→ **Aim of the task**: Please keep to the lines below from the one with "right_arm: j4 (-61" through the one with "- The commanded", and restate them word for word, ends included.

→ **Recorded data**:
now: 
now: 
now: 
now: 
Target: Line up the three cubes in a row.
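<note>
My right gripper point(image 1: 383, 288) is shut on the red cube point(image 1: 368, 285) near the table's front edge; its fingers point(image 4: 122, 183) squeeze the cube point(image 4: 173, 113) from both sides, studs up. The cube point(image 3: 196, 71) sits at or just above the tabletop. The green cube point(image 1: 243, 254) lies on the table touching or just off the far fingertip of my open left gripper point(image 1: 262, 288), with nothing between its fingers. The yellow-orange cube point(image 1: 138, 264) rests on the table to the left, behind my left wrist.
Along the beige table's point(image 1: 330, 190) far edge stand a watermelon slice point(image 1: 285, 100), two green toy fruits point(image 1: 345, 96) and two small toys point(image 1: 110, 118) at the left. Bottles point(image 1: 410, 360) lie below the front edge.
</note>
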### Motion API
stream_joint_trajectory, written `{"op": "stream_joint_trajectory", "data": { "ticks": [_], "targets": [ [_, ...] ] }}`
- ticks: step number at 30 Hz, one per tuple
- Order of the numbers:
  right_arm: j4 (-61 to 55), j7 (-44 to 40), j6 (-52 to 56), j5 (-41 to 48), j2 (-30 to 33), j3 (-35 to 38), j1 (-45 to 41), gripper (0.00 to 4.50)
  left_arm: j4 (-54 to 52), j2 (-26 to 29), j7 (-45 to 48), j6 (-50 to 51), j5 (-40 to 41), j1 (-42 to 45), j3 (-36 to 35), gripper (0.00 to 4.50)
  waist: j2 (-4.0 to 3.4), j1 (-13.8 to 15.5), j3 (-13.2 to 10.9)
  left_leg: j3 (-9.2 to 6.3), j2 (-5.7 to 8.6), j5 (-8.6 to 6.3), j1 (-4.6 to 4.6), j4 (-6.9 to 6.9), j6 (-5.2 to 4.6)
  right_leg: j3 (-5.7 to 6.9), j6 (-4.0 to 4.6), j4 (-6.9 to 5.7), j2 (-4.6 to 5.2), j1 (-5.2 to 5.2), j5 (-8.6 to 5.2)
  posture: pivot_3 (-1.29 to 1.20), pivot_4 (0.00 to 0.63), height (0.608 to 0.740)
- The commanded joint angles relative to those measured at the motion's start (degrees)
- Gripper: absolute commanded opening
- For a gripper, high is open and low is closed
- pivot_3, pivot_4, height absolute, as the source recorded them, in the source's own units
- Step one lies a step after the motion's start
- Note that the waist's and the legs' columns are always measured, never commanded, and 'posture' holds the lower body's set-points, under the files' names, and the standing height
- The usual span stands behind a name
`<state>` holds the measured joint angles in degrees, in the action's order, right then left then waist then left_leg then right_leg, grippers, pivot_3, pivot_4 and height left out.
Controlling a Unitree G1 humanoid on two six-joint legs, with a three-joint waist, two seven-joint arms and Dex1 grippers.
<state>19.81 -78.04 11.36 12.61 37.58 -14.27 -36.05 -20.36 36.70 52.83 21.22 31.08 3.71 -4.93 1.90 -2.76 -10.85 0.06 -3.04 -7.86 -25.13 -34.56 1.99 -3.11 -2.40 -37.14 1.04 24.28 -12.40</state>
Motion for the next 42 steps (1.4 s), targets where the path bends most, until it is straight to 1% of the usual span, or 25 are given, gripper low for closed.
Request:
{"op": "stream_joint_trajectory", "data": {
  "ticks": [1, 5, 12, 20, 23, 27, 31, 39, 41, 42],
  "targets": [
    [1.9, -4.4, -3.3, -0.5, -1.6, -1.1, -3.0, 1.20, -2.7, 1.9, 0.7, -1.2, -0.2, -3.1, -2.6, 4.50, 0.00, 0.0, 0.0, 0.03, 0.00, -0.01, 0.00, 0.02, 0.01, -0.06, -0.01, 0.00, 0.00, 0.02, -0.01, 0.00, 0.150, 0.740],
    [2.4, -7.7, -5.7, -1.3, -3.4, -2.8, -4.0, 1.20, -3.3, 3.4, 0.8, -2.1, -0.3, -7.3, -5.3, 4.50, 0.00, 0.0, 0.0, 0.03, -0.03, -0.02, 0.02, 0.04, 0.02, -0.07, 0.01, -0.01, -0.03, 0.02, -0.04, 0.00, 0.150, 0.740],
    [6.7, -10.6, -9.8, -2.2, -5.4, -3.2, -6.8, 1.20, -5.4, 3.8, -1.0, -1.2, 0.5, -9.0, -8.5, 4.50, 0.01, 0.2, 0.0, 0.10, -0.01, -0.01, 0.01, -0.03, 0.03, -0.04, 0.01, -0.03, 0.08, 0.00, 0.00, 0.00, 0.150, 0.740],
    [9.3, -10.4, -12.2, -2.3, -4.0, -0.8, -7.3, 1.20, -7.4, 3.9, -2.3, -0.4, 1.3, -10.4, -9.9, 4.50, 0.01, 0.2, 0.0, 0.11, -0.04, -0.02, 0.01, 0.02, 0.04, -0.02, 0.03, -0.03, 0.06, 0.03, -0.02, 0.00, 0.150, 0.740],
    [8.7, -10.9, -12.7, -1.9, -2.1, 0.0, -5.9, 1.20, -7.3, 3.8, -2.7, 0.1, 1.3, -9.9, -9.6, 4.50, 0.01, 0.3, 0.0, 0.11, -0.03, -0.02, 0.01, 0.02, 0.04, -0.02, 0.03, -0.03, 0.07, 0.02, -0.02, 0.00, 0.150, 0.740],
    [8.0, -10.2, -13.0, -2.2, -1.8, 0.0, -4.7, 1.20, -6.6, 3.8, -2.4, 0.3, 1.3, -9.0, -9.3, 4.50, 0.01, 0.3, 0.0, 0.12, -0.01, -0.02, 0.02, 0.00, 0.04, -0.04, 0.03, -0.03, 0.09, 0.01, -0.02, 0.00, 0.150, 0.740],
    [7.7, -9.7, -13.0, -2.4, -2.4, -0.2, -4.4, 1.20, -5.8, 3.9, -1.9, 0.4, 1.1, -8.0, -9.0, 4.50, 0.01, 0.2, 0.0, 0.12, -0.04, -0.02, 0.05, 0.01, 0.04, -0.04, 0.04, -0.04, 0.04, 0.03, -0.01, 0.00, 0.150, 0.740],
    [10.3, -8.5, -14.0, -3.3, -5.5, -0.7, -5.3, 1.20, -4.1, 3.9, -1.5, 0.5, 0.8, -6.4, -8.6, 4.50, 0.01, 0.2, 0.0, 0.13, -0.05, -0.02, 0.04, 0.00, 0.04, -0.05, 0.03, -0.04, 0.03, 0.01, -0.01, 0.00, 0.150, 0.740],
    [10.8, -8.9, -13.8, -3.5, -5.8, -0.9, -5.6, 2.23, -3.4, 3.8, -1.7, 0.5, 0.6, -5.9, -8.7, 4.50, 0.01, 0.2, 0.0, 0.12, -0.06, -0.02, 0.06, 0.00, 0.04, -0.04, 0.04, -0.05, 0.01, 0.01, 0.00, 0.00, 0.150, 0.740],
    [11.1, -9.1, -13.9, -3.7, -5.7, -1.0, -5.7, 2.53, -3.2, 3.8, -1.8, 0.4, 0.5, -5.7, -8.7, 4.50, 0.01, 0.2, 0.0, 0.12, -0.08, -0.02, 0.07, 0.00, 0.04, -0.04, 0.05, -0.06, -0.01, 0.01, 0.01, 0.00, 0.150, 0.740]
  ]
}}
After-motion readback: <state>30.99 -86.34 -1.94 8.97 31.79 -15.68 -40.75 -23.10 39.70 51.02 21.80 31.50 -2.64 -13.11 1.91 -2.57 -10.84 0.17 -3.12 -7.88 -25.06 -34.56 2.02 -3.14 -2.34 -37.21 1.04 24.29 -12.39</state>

→ **Problem solution**:
  right_arm: j4 (-61 to 55), j7 (-44 to 40), j6 (-52 to 56), j5 (-41 to 48), j2 (-30 to 33), j3 (-35 to 38), j1 (-45 to 41), gripper (0.00 to 4.50)
  left_arm: j4 (-54 to 52), j2 (-26 to 29), j7 (-45 to 48), j6 (-50 to 51), j5 (-40 to 41), j1 (-42 to 45), j3 (-36 to 35), gripper (0.00 to 4.50)
  waist: j2 (-4.0 to 3.4), j1 (-13.8 to 15.5), j3 (-13.2 to 10.9)
  left_leg: j3 (-9.2 to 6.3), j2 (-5.7 to 8.6), j5 (-8.6 to 6.3), j1 (-4.6 to 4.6), j4 (-6.9 to 6.9), j6 (-5.2 to 4.6)
  right_leg: j3 (-5.7 to 6.9), j6 (-4.0 to 4.6), j4 (-6.9 to 5.7), j2 (-4.6 to 5.2), j1 (-5.2 to 5.2), j5 (-8.6 to 5.2)
  posture: pivot_3 (-1.29 to 1.20), pivot_4 (0.00 to 0.63), height (0.608 to 0.740)
- The commanded joint angles relative to those measured at the motion's start (degrees)

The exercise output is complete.